> _Try it_:
Below are several records. Retype exactly those lines running from the one with "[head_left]" through the one with "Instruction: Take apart", end lines included, and no others.

[Dataset excerpts]

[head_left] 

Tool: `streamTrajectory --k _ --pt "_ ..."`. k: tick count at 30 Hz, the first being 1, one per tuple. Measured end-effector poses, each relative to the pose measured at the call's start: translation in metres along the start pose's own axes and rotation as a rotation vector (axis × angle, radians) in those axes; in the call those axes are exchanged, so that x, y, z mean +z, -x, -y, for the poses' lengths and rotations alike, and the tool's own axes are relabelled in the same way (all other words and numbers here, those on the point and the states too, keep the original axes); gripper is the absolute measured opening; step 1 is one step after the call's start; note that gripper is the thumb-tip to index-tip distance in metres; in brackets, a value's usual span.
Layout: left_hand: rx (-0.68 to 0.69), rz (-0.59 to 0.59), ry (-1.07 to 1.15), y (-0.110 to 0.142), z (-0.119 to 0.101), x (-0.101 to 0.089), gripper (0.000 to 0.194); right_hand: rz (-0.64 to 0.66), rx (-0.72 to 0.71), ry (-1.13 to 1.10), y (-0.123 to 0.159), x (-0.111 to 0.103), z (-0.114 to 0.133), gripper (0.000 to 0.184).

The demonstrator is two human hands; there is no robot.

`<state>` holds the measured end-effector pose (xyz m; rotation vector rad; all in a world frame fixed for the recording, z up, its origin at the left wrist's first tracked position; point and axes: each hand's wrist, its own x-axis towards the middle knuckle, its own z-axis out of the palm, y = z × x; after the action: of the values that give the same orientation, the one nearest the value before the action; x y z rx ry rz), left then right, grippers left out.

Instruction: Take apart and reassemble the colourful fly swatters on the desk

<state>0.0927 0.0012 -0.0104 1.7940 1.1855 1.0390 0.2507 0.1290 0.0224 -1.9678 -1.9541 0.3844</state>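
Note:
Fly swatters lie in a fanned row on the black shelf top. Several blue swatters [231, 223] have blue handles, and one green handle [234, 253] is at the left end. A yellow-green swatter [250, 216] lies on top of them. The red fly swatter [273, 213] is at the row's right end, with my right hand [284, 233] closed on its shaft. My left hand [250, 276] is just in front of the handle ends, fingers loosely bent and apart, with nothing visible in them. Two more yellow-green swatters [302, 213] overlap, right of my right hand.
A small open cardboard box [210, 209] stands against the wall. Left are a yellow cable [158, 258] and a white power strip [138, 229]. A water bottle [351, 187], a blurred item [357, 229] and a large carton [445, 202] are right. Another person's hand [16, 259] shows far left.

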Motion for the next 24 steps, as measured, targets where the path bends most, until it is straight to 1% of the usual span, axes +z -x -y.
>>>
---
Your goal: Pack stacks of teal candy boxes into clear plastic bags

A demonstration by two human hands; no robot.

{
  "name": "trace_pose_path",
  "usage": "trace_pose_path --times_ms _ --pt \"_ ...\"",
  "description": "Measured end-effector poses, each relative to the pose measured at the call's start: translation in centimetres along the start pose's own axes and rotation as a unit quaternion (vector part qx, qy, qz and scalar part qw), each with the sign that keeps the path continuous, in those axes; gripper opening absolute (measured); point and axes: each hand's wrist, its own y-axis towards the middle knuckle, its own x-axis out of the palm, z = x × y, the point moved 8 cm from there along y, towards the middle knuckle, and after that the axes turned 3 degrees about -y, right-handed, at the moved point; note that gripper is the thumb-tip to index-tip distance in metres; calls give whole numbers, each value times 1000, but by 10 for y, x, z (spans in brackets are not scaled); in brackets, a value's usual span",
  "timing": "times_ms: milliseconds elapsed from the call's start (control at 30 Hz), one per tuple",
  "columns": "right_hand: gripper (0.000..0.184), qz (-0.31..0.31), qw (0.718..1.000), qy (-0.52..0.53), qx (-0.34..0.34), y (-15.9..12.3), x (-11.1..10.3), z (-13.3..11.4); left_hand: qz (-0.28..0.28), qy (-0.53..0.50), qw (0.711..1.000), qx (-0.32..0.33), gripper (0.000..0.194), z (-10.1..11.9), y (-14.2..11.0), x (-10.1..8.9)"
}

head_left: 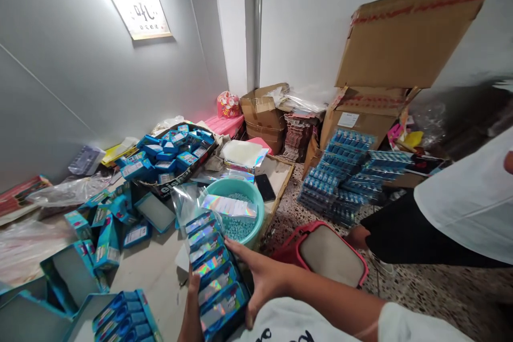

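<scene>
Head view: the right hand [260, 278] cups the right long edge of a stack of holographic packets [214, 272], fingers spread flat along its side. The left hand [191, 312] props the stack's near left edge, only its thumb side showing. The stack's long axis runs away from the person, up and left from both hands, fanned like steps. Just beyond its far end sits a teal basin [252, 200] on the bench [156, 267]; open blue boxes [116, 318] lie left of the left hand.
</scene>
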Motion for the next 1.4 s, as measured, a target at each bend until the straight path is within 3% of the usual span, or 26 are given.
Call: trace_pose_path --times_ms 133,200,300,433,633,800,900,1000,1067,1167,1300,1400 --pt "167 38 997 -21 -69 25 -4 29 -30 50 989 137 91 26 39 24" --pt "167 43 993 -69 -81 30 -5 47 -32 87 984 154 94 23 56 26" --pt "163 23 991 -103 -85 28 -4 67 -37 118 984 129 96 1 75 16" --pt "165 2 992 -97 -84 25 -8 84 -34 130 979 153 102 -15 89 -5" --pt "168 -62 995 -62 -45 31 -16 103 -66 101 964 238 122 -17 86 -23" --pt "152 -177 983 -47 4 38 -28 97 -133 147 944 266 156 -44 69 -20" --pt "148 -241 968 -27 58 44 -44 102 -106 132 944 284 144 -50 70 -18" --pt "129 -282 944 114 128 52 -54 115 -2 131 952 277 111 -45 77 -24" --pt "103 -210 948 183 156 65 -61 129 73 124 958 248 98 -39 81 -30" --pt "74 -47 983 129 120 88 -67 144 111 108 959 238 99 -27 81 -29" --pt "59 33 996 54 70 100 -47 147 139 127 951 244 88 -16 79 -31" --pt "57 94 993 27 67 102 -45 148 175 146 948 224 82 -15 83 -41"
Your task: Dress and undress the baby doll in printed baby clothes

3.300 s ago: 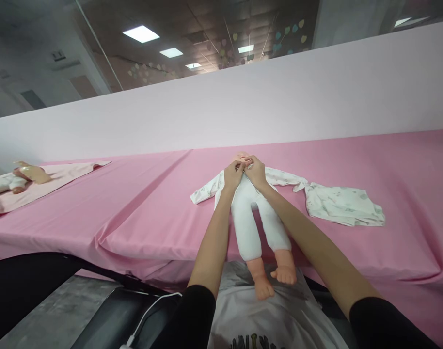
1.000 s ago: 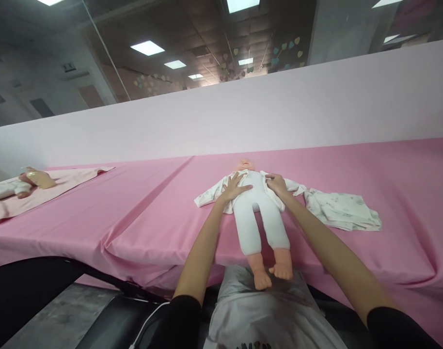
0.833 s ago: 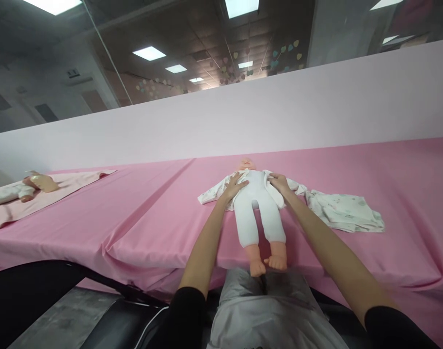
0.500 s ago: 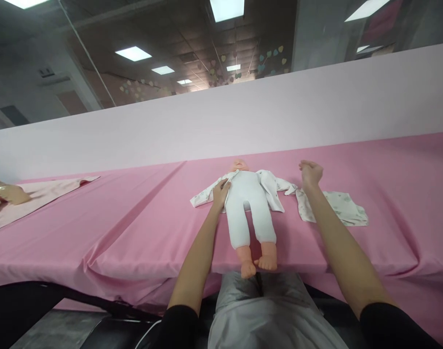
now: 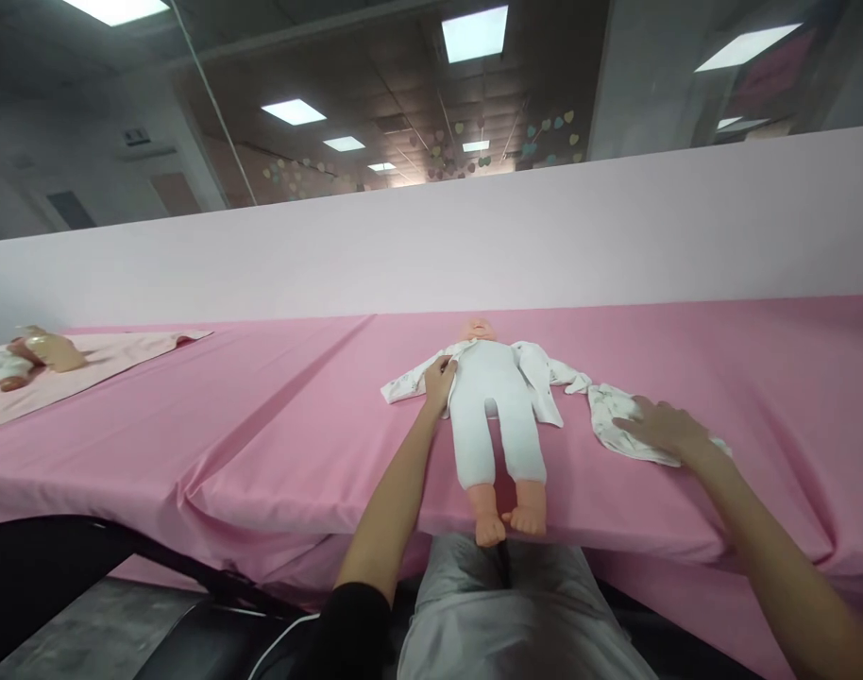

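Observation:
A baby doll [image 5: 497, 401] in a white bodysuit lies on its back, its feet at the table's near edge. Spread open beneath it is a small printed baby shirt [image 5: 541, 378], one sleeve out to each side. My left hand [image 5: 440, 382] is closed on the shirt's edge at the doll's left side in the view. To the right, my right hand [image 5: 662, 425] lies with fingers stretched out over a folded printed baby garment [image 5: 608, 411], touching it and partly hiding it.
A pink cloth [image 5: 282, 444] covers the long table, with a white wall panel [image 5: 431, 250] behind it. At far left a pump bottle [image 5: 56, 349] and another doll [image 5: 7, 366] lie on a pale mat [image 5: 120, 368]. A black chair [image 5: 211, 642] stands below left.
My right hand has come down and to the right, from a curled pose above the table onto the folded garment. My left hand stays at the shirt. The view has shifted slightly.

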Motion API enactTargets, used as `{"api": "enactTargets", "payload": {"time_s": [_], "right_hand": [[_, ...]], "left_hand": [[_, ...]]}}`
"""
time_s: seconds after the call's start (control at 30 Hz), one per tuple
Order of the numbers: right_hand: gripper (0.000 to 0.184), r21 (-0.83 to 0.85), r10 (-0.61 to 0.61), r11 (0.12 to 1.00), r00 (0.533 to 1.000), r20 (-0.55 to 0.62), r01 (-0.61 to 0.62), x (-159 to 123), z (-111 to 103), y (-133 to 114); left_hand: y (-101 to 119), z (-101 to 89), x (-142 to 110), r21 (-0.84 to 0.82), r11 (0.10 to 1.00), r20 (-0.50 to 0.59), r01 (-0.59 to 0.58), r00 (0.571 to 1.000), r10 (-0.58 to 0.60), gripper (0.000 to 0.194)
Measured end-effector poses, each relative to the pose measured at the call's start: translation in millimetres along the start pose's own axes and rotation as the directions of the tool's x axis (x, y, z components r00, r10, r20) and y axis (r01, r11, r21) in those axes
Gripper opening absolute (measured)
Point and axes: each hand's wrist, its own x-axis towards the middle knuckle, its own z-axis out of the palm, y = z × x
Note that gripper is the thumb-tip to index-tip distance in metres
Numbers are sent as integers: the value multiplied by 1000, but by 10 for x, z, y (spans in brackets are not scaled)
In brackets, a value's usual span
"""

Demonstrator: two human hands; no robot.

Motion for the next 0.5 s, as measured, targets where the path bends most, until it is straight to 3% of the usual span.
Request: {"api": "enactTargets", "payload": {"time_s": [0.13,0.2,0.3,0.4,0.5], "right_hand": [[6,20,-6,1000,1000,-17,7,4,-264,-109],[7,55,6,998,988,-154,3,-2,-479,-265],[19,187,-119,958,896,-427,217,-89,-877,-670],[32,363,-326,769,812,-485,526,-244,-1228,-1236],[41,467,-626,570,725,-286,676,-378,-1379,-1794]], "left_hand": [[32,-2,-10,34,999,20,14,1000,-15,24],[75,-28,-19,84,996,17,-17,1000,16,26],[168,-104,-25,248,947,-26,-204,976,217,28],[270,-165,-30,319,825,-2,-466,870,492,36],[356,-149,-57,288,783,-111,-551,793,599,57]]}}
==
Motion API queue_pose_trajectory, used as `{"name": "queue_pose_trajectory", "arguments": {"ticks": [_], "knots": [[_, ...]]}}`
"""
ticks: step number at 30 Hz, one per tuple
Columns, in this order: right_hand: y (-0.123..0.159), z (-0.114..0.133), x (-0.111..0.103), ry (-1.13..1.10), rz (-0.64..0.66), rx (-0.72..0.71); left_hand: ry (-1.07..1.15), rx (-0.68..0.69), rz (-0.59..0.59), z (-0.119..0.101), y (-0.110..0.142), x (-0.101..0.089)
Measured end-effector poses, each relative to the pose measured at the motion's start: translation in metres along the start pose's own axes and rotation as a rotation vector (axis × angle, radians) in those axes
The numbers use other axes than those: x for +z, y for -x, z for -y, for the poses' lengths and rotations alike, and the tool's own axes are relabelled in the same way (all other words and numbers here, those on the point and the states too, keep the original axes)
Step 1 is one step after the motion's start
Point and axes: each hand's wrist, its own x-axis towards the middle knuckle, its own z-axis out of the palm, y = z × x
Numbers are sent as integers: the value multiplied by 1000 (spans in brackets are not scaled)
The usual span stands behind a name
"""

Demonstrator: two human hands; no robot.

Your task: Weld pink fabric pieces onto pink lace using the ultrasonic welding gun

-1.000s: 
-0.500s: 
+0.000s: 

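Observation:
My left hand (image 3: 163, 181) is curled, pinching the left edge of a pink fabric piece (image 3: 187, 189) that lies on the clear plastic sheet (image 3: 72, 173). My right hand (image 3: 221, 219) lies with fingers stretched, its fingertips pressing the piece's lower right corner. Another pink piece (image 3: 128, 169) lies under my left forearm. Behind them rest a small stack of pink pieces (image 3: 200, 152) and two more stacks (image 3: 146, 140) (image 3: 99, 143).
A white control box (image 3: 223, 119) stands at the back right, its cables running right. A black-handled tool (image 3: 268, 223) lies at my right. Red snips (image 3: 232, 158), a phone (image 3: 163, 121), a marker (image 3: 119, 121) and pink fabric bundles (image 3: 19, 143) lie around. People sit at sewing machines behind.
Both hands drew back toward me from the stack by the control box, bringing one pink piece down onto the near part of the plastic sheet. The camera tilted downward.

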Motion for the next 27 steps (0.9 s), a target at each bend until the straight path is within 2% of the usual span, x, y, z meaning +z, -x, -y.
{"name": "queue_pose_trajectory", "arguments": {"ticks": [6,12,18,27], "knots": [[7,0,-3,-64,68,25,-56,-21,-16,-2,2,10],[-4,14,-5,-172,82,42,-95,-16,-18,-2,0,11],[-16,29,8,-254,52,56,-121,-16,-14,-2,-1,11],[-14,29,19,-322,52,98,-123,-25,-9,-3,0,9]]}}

> _Result of the exercise_:
[head_left] 

Tool: `streamTrajectory --k _ --pt "_ ..."`. k: tick count at 30 Hz, the first being 1, one per tuple. Measured end-effector poses, each relative to the pose measured at the call's start: translation in metres along the start pose's own axes and rotation as a rotation vector (axis × angle, radians) in those axes; in the call those axes are exchanged, so that x, y, z mean +z, -x, -y, for the poses' lengths and rotations alike, and the tool's own axes are relabelled in the same way (all other words and numbers here, those on the point and the states too, keep the original axes); gripper is the absolute measured opening; step 1 is one step after the call's start; note that gripper is the thumb-tip to index-tip distance in metres; in brackets, a value's usual span.
Layout: left_hand: rx (-0.68 to 0.69), rz (-0.59 to 0.59), ry (-1.07 to 1.15), y (-0.110 to 0.142), z (-0.119 to 0.101), x (-0.101 to 0.089), gripper (0.000 to 0.194); right_hand: rz (-0.64 to 0.66), rx (-0.72 to 0.71), ry (-1.13 to 1.10), y (-0.123 to 0.159), x (-0.111 to 0.103), z (-0.114 to 0.133), gripper (0.000 to 0.184).

The demonstrator is two human hands; there is no robot.

`<state>` holds the measured end-effector pose (xyz m; rotation vector rad; all in a world frame fixed for the recording, z up, its origin at the left wrist's first tracked position; point and axes: each hand's wrist, its own x-axis towards the middle knuckle, its own z-axis out of the palm, y = z × x; after the action: of the values that give the same orientation, the one nearest the value before the action; x y z rx ry rz), left then right, grippers left out.

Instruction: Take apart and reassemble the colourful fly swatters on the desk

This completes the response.